Depois de meses de negociação, o grupo chinês Tencent acertou a compra de uma fatia de 10% na Universal Music Group, a maior gravadora do mundo, casa de artistas como Taylor Swift, Drake, dos Beatles e de Ariana Grande, entre muitos outros. O valor da transação, anunciado nesta terça-feira (dia 31), é de 3 bilhões de euros.

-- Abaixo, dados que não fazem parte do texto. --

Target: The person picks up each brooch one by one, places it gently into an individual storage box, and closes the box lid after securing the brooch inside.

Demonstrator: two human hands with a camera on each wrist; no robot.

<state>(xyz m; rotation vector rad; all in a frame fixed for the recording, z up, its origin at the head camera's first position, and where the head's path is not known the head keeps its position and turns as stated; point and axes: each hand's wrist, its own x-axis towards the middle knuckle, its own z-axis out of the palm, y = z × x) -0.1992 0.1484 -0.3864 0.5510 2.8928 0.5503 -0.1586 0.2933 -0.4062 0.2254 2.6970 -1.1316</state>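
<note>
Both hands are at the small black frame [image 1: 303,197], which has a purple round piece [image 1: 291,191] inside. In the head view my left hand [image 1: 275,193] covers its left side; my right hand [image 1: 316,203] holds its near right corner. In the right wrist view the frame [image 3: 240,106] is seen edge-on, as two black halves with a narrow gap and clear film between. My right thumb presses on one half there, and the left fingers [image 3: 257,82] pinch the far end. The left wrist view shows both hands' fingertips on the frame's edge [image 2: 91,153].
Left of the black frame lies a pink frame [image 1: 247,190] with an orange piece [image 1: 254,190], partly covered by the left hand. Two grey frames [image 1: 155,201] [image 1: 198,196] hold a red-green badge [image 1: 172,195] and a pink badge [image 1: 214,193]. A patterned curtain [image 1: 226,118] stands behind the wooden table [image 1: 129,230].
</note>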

A Universal pertence ao grupo francês de mídia e telecomunicações Vivendi, que, no Brasil, é dono indireto da operadora TIM por meio de sua empresa controladora, a Telecom Italia.

O que faz a Tencent? Qual o seu interesse no negócio? A Tencent é uma das maiores empresas de tecnologia da China, dona do WeChat, um dos mais populares super aplicativos no país asiático — são aplicativos que oferecem uma série de funcionalidades, de serviços financeiros a mensagens instantâneas.

A Tencent busca expandir a sua presença na área de conteúdo. O grupo chinês já possui uma fatia de 7,5% no Spotify, uma das maiores empresas de streaming de música do mundo.

E para a Universal? O que ela sai ganhando? A entrada da Tencent no seu capital pode abrir um canal importante de distribuição do conteúdo produzido pelos artistas da Universal no gigantesco mercado chinês.

Mas a indústria da música ainda é um bom negócio? Sim. A chamada revolução do streaming, oferecido por plataformas de empresas como Spotify, as americanas Apple e Amazon e a francesa Deezer, entre outras, voltou a fazer o segmento a crescer com força. Em 2018, as receitas globais da indústria da música cresceram quase 10%, o maior ritmo em mais de duas décadas, numa época em que o CD ainda reinava.

O que mais o negócio acertado prevê? A Tencent terá a opção de comprar uma fatia adicional de 10% pelo mesmo valor até janeiro de 2021. O negócio coloca um valor de 30 bilhões de euros na Universal.